What to work on: Please print the entries below exactly, from the line with "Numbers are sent" through the line with "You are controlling", including both of those lines and leaving out all others.

### Data records ###

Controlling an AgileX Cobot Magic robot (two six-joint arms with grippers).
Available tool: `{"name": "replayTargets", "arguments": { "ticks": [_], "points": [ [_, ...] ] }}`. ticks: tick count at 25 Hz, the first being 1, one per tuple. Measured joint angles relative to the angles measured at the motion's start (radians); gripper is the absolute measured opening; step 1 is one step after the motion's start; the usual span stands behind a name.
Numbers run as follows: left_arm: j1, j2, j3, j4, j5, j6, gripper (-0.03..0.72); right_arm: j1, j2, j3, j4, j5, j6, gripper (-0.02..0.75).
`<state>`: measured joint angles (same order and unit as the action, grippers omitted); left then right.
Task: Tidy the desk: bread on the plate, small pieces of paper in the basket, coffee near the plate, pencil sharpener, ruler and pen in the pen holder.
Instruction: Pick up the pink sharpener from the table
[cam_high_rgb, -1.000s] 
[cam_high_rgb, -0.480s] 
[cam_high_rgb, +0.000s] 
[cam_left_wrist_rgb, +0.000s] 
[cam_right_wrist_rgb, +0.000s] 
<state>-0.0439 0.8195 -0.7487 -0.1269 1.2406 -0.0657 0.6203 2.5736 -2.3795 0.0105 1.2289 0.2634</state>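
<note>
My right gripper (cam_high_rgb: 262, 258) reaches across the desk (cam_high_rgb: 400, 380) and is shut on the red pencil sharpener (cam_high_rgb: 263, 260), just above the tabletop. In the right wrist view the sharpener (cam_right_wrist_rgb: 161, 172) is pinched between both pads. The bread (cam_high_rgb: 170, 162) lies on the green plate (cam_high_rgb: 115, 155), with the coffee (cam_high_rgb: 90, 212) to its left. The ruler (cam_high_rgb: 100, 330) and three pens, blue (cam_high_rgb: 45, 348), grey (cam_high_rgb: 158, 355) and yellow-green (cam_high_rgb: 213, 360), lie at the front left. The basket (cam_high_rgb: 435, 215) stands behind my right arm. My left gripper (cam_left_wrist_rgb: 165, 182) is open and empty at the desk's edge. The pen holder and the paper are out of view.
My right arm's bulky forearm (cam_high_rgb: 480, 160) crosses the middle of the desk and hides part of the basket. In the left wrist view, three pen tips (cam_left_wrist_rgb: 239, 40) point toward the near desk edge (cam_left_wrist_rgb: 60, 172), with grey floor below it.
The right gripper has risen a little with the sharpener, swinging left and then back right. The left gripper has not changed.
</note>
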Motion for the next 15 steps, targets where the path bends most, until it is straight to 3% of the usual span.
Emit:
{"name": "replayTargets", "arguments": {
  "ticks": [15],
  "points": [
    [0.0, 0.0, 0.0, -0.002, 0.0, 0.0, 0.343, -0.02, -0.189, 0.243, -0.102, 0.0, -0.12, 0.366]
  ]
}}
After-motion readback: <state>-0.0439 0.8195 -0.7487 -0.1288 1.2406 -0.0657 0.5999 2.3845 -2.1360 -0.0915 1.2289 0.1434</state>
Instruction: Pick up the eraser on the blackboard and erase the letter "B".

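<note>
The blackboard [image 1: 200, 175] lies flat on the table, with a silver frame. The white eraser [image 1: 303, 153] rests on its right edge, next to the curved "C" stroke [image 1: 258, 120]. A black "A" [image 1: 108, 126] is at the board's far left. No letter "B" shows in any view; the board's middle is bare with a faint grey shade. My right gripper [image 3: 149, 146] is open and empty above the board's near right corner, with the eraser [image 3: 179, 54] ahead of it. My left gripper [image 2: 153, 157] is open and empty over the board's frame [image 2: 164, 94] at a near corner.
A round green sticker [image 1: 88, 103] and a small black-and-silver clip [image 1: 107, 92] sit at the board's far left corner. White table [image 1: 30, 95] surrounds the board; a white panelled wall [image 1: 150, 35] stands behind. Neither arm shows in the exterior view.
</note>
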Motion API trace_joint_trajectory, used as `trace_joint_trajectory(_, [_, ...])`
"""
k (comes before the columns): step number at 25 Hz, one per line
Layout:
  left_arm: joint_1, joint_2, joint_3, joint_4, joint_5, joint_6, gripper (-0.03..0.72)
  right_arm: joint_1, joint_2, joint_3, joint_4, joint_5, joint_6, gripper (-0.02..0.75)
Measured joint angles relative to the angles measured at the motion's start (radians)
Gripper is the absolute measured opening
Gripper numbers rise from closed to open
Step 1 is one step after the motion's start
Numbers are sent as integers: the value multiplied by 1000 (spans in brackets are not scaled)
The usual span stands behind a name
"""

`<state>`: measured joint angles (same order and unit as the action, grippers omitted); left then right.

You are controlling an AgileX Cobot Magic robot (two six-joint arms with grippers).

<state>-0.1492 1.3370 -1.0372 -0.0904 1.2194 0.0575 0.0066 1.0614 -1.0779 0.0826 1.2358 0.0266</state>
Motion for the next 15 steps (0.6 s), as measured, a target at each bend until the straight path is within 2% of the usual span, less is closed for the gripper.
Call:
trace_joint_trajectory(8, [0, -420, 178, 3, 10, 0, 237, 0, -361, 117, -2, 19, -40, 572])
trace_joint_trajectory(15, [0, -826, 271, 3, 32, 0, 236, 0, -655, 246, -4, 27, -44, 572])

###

Task solution:
Numbers are sent as integers: the value multiplied by 1000 (spans in brackets are not scaled)
The usual span stands behind a name
"""

`<state>`: measured joint angles (same order and unit as the action, grippers omitted); left then right.

You are controlling an AgileX Cobot Magic robot (two six-joint arms with grippers).

The exercise is done.